TOO MUCH YAMMERING

JONAH SPANGENTHAL-LEE: Thanks for your article concerning the shortage crisis on staffing in the Seattle Police Department ["The (Very) Thin Blue Line," March 27]. This supplied some long overdue and much needed attention on a crucial problem in Seattle—public safety. With the mayor and city council constantly yammering about Seattle being a "world-class city" with bike paths, soon-to-be Sound Transit, and other quality-of-life issues, they have ignored this long-simmering problem. As an activist here on Beacon Hill, both on my community council and South Precinct Advisory Council, we at the grassroots level have been aware of this staffing shortage for some years. Ask anyone in the community who calls the police about break-ins, suspicious activity—it can take hours for police to respond! There are simply not enough officers to handle all the calls. Wake up, city government, and step up to the plate... release more funding for more officers, please! This is a 911 call!

Dina McDermott

WHERE DO I SIGN?

JONAH SPANGENTHAL-LEE: Thanks for the overdue article about the Seattle police situation. An acquaintance of mine left the SPD earlier this year to work less hours and make $20k more in Vancouver, Washington. He left behind an understaffed Seattle precinct, where incidents below a high threshold are routinely ignored. People are free to toke, grope, and burgle when the law's hands are full. It's a liberated feeling, sure—until you want your stolen car back. Maybe the citizen initiative process can remedy this. Where do I sign to make law enforcement the highest law-enforcement priority?

Matt

TIED DOWN

JONAH SPANGENTHAL-LEE: The article on the SPD was insightful. Another twist to the department's woes is the fact that despite all of the issues that you wrote about facing the department at this time, SPD management implemented changes that helped to create this "mass exodus" of veteran officers. SPD management implemented the neighborhood- policing reorganization when they did not have the 140 officers needed to make the reorganization work. The Seattle Police Officers' Guild asked management to wait until the department hired enough officers to make this reorganization work, however their reasoning fell upon deaf ears. In addition to implementing a reorganization that could not work, management also implemented the SPYDER report-writing network. This new computerized report-writing system was scrapped by the Redmond Police Department because it was slow, complicated, and it took the officers off the street for longer periods of time so they could enter these reports. The officer is now entering information that is more for statistical purposes, rather than "just the facts." So, at a time when the department should be looking at ways to keep the officer on the street, the officer is tied down to a computer.

Anonymous

A DIFFERENT JOB

JONAH SPANGENTHAL-LEE: I wanted to thank you for telling the plight of SPD's frontline troops. I've been with SPD for 15 years and it's like a completely different job these days. It's unfortunate that Chief Kerlikowske has forbidden officers from talking to the press—otherwise, you'd probably get a bigger earful than you already have.

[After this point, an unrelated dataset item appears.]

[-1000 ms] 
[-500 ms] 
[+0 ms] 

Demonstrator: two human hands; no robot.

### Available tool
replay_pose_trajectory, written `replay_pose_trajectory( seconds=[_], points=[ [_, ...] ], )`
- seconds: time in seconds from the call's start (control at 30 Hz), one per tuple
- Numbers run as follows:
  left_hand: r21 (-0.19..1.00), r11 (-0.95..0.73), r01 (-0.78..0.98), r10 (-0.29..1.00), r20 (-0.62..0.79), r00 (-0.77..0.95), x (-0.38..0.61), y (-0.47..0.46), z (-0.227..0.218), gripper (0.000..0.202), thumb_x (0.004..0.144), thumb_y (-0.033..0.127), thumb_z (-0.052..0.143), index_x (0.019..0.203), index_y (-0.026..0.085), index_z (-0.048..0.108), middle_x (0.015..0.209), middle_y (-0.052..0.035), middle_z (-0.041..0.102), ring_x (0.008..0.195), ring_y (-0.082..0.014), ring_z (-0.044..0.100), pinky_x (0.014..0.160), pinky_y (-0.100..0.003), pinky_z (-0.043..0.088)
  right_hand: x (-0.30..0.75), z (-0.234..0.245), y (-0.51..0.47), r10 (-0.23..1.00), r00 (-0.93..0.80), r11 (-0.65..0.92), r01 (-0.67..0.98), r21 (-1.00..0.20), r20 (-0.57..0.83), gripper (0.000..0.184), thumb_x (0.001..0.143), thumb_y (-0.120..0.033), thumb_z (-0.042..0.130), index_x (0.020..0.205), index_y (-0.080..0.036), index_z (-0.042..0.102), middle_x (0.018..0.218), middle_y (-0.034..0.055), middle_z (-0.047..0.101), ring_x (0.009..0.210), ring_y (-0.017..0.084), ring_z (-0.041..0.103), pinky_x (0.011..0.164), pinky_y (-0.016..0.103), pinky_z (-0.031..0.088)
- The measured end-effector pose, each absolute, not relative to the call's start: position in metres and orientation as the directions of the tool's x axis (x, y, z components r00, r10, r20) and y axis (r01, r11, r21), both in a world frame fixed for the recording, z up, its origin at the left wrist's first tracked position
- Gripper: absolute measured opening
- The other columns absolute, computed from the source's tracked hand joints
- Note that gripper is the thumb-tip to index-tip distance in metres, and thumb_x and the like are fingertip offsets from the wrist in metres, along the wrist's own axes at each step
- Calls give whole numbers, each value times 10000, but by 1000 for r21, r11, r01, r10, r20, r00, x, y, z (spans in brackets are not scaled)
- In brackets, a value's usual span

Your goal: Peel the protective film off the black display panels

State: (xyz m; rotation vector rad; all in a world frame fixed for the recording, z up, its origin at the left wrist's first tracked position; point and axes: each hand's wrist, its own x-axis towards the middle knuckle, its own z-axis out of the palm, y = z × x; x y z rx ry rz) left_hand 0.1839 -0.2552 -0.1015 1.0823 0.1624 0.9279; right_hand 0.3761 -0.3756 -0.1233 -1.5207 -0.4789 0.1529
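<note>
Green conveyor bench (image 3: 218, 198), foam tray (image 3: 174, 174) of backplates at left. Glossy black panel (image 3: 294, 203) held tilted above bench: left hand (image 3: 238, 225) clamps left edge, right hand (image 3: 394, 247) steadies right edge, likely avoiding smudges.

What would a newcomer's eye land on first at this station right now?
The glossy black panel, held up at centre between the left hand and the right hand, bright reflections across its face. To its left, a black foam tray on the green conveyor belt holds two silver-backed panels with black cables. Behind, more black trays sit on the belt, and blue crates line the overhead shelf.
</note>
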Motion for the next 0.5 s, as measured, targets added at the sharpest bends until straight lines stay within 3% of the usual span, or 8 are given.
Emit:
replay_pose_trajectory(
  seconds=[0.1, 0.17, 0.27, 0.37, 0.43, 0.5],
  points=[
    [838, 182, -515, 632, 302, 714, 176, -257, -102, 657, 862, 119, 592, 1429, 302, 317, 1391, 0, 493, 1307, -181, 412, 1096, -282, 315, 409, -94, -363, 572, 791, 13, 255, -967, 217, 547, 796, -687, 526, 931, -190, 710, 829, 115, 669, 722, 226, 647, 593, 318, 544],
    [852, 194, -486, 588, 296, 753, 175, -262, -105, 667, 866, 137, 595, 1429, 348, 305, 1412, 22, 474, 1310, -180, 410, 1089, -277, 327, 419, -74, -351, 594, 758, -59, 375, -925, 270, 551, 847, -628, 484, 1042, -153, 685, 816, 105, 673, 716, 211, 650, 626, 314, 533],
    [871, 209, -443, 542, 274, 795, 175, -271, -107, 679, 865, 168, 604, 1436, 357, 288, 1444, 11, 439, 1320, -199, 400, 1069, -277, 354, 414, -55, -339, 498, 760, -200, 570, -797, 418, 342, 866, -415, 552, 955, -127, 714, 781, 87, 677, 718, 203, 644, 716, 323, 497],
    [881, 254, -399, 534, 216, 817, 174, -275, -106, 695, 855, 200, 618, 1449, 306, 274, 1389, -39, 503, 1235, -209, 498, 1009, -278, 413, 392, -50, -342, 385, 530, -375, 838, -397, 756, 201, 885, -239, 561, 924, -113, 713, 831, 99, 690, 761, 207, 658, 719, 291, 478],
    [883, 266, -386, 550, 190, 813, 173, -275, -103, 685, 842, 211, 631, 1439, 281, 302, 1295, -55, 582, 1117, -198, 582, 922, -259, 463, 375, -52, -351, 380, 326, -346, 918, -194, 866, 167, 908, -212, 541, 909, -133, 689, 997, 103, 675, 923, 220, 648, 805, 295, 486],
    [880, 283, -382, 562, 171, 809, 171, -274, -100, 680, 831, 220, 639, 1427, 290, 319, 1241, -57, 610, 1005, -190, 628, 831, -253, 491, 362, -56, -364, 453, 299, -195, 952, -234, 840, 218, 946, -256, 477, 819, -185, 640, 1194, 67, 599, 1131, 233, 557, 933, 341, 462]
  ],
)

I'd say more, but I want to get promoted this year!

Anonymous

TULA'S INSTEAD OF HOOTERS

EDITOR: First of all, Jonathan Zwickel is a fucking writing genius ["Nothing Gold Can Stay," March 27]. He took my Hooters experiences, first impressions, and postapocalyptic thoughts, and prettified them, as only a beer-guzzling guy's guy can.

I've been to Hooters in Florida and Hawaii, the one at the Aloha Tower Marketplace. And I've even picked up some wings as takeout from the branch here in Lynnwood. While Zwickel claims the wings still rule, I cannot say the same. Somehow, the wings lost the same luster from before. It's like when I went back to Palace Kitchen in downtown Seattle for their wings after a year or so, and found them stringy, mealy, almost half-cooked, and just plain gross.

Hooters reminds me of T.G.I. Friday's, in that you never go there for the rest of the menu, and never a main course, just a few choice appetizers. Zwickel should try Tula's for some of the best, most consistent hot wings imaginable, if he's into wings. Their French fries and Greek fare are awesome as well. Plus, there's jazz and big-band music. Can't beat that.